Everything in the listing below must be reproduced exactly, apart from its images.

Data section Start Marker

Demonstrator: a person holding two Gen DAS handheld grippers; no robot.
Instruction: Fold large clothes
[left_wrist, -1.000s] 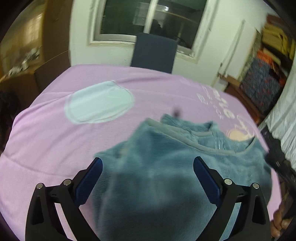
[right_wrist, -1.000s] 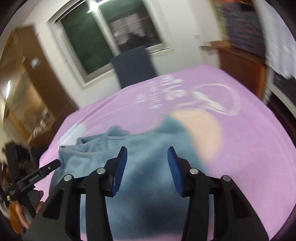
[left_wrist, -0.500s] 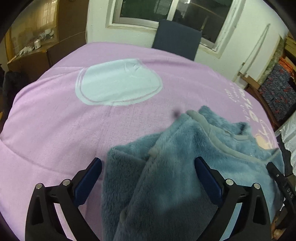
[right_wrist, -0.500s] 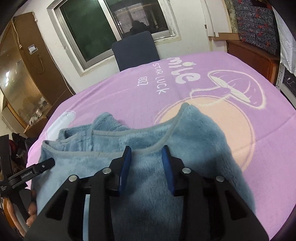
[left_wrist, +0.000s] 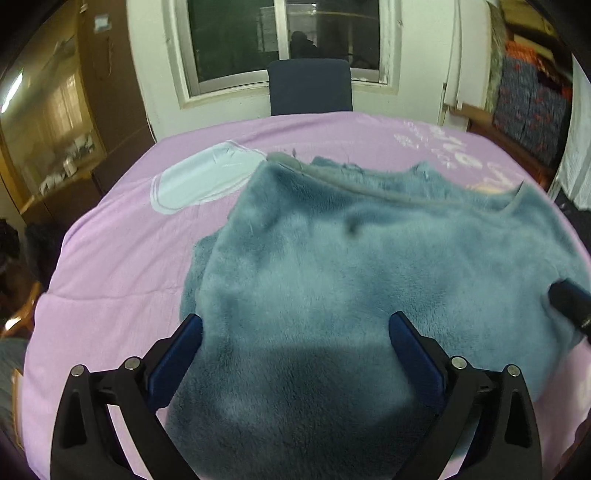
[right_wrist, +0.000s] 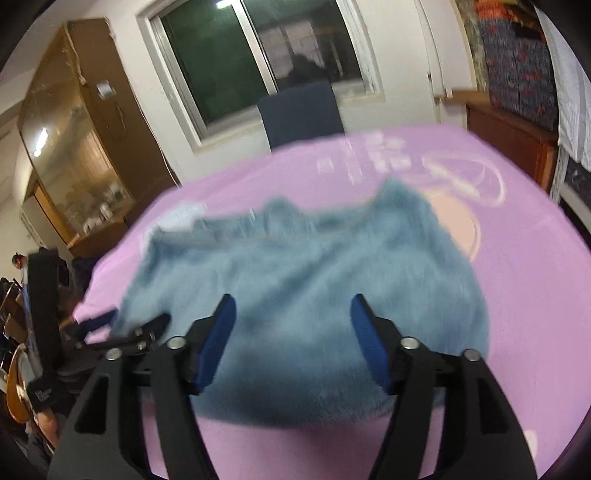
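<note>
On the pink blanket (left_wrist: 122, 258) lies the blue fleece top (left_wrist: 369, 266), folded over once, grey trim edge across its far side. Left gripper (left_wrist: 295, 332) and right gripper (right_wrist: 293, 325) both hover over the near edge, jaws apart, holding nothing. Looks partway done; further folds likely left.

Warm, dim indoor light falls from a ceiling lamp reflected in the dark window (right_wrist: 258, 55). The right wrist view is smeared by motion blur; the left is sharper. Fisheye bending and black vignetting mark the edges. Shadows darken the near fleece garment (left_wrist: 314, 387).
</note>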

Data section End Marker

» **Answer space**
Demonstrator: a person holding two Gen DAS handheld grippers; no robot.
Instruction: Fold large clothes
[left_wrist, -1.000s] 
[right_wrist, -1.000s] 
[left_wrist, -0.500s] 
[right_wrist, -0.500s] 
[left_wrist, +0.000s] 
[right_wrist, +0.000s] 
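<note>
On the pink blanket (left_wrist: 122, 258) lies the blue fleece top (left_wrist: 369, 266), folded over once, grey trim edge across its far side. Left gripper (left_wrist: 295, 332) and right gripper (right_wrist: 293, 325) both hover over the near edge, jaws apart, holding nothing. Looks partway done; further folds likely left.

Warm, dim indoor light falls from a ceiling lamp reflected in the dark window (right_wrist: 258, 55). The right wrist view is smeared by motion blur; the left is sharper. Fisheye bending and black vignetting mark the edges. Shadows darken the near fleece garment (left_wrist: 314, 387).
</note>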

The output as shown is complete.